Remscheid: Mehrheit stimmt für Öffnung der Allee

Remscheider Innenstadt : Mehrheit stimmt für Öffnung der Allee

In der zuständigen Bezirksvertretung wird der Antrag der CDU nach intensiver Diskussion angenommen.

Mit knapper Mehrheit von 9:7 Stimmen hat sich am Dienstagabend die Bezirksvertretung Alt-Remscheid auf Antrag der CDU für eine probeweise Öffnung der unteren Alleestraße für den motorisierten Individualverkehr für eine Phase von mindestens zwei Jahren ausgesprochen. CDU, Wählergemeinschaft und Pro Deutschland stimmten für die Testphase, Grüne, FDP und die Mehrzahl der SPD-Vertreter dagegen. Ilsedore Uibel (SPD) enthielt sich der Stimme.

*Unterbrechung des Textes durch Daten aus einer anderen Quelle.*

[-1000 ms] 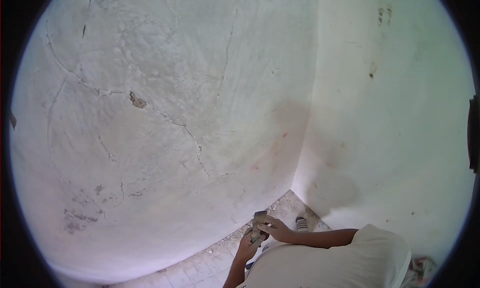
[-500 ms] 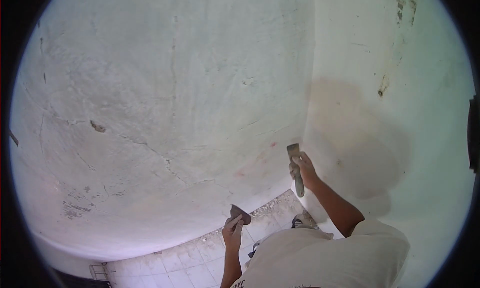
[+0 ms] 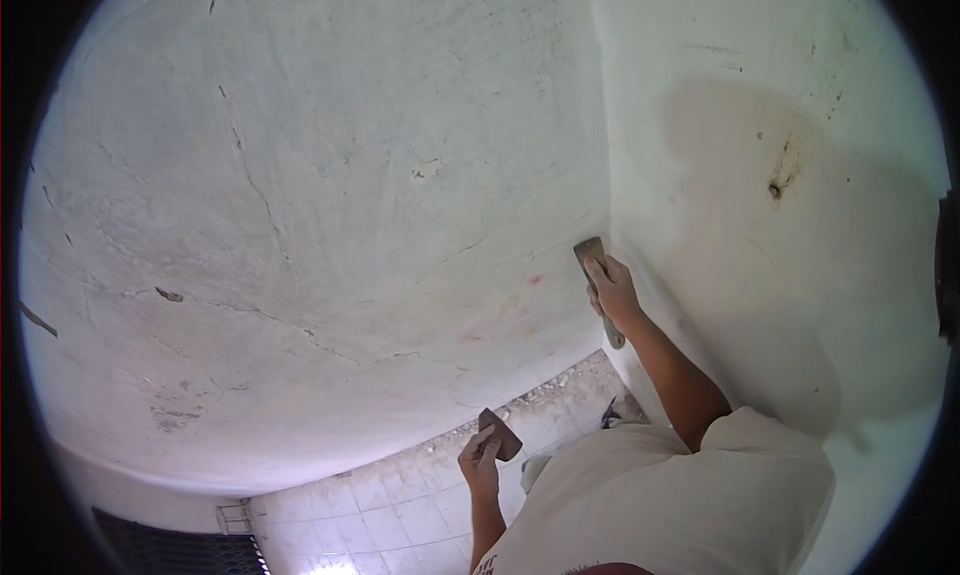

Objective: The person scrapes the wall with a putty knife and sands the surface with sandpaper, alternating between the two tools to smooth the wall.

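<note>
My right hand (image 3: 617, 293) is closed around a putty knife (image 3: 590, 248). Its blade points upward, right at the wall beside the inner corner, and the handle's end shows below my fingers. Lower down, my left hand (image 3: 480, 462) pinches a small dark brown flat spreader blade (image 3: 503, 436) between thumb and fingers. That blade is held away from the wall, over the floor in this view. The cracked, whitish plaster wall (image 3: 380, 205) fills most of the view, with faint red marks (image 3: 536, 279) left of the putty knife.
A second wall (image 3: 720, 205) meets the first at the right and has a stained hole (image 3: 776, 189). Plaster crumbs lie along the base of the wall on the tiled floor (image 3: 400, 520). A dark slatted object (image 3: 170, 543) and a small wire rack (image 3: 234, 518) stand at lower left.
My right hand has moved the putty knife higher along the corner. My left hand and its blade appear slightly farther right, and the whole view has shifted a little.
</note>
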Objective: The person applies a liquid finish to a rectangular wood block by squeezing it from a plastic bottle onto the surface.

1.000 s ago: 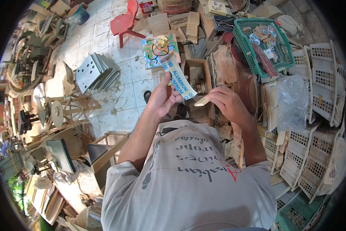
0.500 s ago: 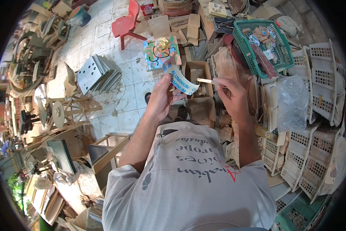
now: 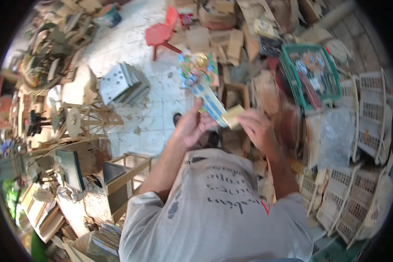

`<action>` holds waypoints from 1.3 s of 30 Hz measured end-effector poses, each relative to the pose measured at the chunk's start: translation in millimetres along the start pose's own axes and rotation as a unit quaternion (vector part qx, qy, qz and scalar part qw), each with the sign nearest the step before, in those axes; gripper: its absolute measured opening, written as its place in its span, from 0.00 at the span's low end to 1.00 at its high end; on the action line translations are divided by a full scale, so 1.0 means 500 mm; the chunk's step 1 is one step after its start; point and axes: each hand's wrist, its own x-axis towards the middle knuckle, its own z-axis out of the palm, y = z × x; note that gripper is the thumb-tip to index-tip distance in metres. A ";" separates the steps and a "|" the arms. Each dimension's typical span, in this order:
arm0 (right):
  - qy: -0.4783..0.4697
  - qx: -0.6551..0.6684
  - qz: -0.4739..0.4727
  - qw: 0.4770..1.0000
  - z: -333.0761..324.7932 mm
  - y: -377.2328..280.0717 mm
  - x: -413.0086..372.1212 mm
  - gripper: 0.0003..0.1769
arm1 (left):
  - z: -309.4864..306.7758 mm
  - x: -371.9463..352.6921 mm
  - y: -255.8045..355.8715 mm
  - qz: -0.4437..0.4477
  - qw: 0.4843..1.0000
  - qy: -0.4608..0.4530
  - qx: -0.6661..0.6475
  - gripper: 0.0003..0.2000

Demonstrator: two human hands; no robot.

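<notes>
My left hand (image 3: 191, 125) is closed on a sandpaper strip (image 3: 212, 105), a long pale piece with blue lettering on its back. In my right hand (image 3: 258, 131), thumb and fingers pinch a small flat piece of pale wood (image 3: 233, 116). The wood meets or overlaps the lower right end of the strip; blur keeps me from telling whether they touch. Beyond the strip's far end lies a colourful patterned board (image 3: 187, 63) with a shiny gold-coloured item (image 3: 201, 59) on top.
An open box (image 3: 248, 97) stands past my hands. To the right are a green basket (image 3: 286, 53) of small painted pieces and white plastic crates (image 3: 371, 109). A red chair (image 3: 159, 33), stacked grey panels (image 3: 120, 83) and a wooden frame (image 3: 128, 177) stand ahead and left.
The wood in my right hand has turned to show its broad face and moved in against the strip's end. The strip looks straighter, and the whole view has shifted.
</notes>
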 end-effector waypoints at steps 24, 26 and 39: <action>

Die vorausgehende Diskussion war in Teilen ein Abbild früherer Debatten. Beatrice Schlieper (Grüne) warf der CDU „Unlogik“ vor, weil ihr Antragstext die Befahrung der Allee durch Fahrräder ausschließe. Autos auf der Allee hält sie bei allen denkbaren Konzepten für die Einkaufsmeile für störend. Einen positiven Effekt für die Geschäfte auf der Allee vermag sie nicht zu erkennen. „Es gibt doch gar keine Geschäfte mehr.“ Auch Hans-Lothar Schiffer (FDP) glaubt nicht an positive Impulse. Auf eine Rückkehr der kleinen inhabergeführten Geschäfte zu hoffen, sei eine Illusion.

CDU-Sprecherin Rosemarie Stippekohl verwies auf Stimmen aus der Händlerschaft und von Immobilienbesitzern, die sich von einer bessere Erreichbarkeit der unteren Allee einen positiven Effekt versprechen. Garantieren könne das zum jetzigen Zeitpunkt niemand, aber die Test-Phase böte die Gelegenheit, um wichtige Erfahrungen zu sammeln. Das Projekt soll auf Wunsch der CDU vom Planungsbüro „Stadt + Handel“ begleitet werden, das im Auftrag der Stadt ein Büro am Rand der Allee betreibt, um das Revitalisierungsprogramm für die Innenstadt zu begleiten.

Ralf Wieber, Geschäftsführer der Immobilien- und Standort-Gemeinschaft Alleestraße (ISG) berichtete von Kommunen im Ruhrgebiet, die ihre Fußgängerzonen in Teilen wieder befahrbar machen. „Lasst es uns probieren“, rief er den Politikern zu. Die ISG ist für die Öffnung der unteren Allee. Sie stützt sich auf ein Konzept des Stadtentwicklers Edgar Neufeld, in dem die Befahrbarkeit ein Baustein ist, um andere Nutzungen in den leerstehenden Geschäftsräumen auf der Allee zu etablieren.

Fritz Beinersdorf (Linke) glaubt nicht mehr an eine Erholung der Alleestraße. Dass sich ein Gastronom hier ansiedle, wenn dort Autos fahren dürfen, zweifelt er an. Bernd Quinting (CDU) sieht darin keinen Widerspruch.

Beinersdorf warf der Verwaltung vor, einen Bericht zur Allee, den sie vor acht Jahren der Politik versprochen habe, seitdem nicht vorgelegt zu haben. Endgültig entschieden werden soll das Thema am 28. März im Rat. Vorher werde die Politik ein Papier der Verwaltung zum Thema erhalten, sagte OB Burkhard Mast-Weisz (SPD) gestern auf Anfrage der BM. Die SPD hatte in der vergangenen Woche ein größere Anfrage gestartet. Darin geht es auch um den möglichen Abriss des unteren Pavillons.

Bezirksbürgermeister Otto Mähler (SPD) freute sich am Ende über eine „kontroverse Diskussion“, bedauerte aber zugleich, dass nicht alle an einem Strang ziehen.